Your assignment
Your answer should be the exact lines of the data below from the one containing "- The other" through the one containing "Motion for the"; please include nothing else.

Collected data
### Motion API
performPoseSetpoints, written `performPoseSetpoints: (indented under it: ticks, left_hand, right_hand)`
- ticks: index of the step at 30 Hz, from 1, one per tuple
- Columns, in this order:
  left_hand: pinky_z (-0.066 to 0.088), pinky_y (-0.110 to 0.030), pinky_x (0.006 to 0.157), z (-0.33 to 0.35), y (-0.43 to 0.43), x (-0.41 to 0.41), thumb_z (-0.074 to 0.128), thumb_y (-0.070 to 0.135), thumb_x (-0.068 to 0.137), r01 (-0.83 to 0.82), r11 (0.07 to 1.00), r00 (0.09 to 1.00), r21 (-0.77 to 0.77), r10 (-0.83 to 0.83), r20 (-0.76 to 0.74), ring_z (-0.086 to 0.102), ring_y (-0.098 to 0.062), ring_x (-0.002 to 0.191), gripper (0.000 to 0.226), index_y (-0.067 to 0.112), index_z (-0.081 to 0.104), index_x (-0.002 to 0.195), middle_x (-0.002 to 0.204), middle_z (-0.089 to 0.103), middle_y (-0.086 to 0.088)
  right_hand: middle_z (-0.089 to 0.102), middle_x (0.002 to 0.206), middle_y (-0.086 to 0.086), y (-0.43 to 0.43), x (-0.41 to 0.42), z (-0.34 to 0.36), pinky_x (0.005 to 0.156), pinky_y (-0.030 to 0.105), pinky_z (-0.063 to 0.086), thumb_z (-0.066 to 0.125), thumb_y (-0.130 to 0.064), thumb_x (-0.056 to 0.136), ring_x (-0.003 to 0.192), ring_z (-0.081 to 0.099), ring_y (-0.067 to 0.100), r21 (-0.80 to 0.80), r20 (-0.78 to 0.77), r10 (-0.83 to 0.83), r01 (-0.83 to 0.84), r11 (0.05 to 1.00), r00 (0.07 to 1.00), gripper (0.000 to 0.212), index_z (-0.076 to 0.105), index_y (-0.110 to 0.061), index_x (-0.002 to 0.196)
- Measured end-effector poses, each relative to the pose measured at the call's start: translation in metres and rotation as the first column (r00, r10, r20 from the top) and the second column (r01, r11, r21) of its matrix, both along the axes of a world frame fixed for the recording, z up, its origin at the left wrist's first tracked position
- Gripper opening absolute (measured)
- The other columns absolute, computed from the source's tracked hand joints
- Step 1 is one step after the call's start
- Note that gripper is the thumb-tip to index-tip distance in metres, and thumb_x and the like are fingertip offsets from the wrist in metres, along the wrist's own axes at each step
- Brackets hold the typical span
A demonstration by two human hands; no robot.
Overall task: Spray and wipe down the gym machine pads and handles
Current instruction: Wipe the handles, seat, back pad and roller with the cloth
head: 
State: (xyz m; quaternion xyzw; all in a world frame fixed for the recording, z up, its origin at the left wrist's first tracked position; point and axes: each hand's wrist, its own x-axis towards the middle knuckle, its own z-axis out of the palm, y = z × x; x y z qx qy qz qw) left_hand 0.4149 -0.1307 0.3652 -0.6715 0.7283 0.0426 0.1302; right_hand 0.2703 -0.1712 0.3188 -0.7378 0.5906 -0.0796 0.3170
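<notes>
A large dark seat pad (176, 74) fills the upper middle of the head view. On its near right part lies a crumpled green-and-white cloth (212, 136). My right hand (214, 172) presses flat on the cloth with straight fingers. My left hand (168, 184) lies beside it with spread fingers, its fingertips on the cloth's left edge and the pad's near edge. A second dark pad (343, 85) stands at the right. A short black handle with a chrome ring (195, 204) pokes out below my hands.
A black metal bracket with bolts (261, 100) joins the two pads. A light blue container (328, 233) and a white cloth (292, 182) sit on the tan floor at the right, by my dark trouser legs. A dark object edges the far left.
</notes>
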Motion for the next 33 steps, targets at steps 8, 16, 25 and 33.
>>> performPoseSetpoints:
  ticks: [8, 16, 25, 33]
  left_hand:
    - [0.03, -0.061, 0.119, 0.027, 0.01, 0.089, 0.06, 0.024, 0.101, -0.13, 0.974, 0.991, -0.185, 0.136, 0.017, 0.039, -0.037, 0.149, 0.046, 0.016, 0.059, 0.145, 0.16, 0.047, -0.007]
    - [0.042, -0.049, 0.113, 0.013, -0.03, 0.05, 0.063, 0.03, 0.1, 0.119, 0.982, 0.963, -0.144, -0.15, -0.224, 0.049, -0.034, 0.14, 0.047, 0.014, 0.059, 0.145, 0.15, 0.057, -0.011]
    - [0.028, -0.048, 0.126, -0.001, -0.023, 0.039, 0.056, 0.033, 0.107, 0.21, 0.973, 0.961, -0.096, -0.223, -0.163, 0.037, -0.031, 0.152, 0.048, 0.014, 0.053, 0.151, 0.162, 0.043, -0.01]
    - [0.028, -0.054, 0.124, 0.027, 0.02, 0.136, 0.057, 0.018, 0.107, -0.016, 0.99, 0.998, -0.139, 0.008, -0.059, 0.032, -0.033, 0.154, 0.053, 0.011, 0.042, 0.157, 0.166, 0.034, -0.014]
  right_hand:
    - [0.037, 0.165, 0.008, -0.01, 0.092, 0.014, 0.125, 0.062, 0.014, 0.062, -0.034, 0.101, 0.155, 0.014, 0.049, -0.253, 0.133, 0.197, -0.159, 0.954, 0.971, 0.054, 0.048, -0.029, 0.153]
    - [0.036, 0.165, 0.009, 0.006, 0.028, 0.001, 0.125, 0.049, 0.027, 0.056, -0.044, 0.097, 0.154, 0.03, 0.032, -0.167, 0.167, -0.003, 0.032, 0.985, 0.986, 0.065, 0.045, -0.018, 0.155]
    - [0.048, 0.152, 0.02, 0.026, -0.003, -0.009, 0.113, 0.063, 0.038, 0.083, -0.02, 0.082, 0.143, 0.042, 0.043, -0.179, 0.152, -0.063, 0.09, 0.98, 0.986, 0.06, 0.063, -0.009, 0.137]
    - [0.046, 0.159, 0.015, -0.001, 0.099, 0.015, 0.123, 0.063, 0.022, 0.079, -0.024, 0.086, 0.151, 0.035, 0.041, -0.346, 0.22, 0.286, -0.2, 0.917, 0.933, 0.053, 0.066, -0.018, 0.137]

Expected answer
- The other columns absolute, computed from the source's tracked hand joints
- Step 1 is one step after the call's start
- Note that gripper is the thumb-tip to index-tip distance in metres, and thumb_x and the like are fingertip offsets from the wrist in metres, along the wrist's own axes at each step
- Brackets hold the typical span
A demonstration by two human hands; no robot.
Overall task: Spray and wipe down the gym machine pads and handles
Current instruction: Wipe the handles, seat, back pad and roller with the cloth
head: 
State: (xyz m; quaternion xyzw; all in a world frame fixed for the recording, z up, its origin at the left wrist's first tracked position; point and axes: each hand's wrist, its own x-axis towards the middle knuckle, its own z-axis out of the palm, y = z × x; x y z qx qy qz qw) left_hand 0.4149 -0.1307 0.3652 -0.6715 0.7283 0.0426 0.1302; right_hand 0.2703 -0.1712 0.3188 -0.7378 0.5906 -0.0796 0.3170
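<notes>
A large dark seat pad (176, 74) fills the upper middle of the head view. On its near right part lies a crumpled green-and-white cloth (212, 136). My right hand (214, 172) presses flat on the cloth with straight fingers. My left hand (168, 184) lies beside it with spread fingers, its fingertips on the cloth's left edge and the pad's near edge. A second dark pad (343, 85) stands at the right. A short black handle with a chrome ring (195, 204) pokes out below my hands.
A black metal bracket with bolts (261, 100) joins the two pads. A light blue container (328, 233) and a white cloth (292, 182) sit on the tan floor at the right, by my dark trouser legs. A dark object edges the far left.
</notes>
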Motion for the next 33 steps, targets at steps 8, 16, 25 and 33.

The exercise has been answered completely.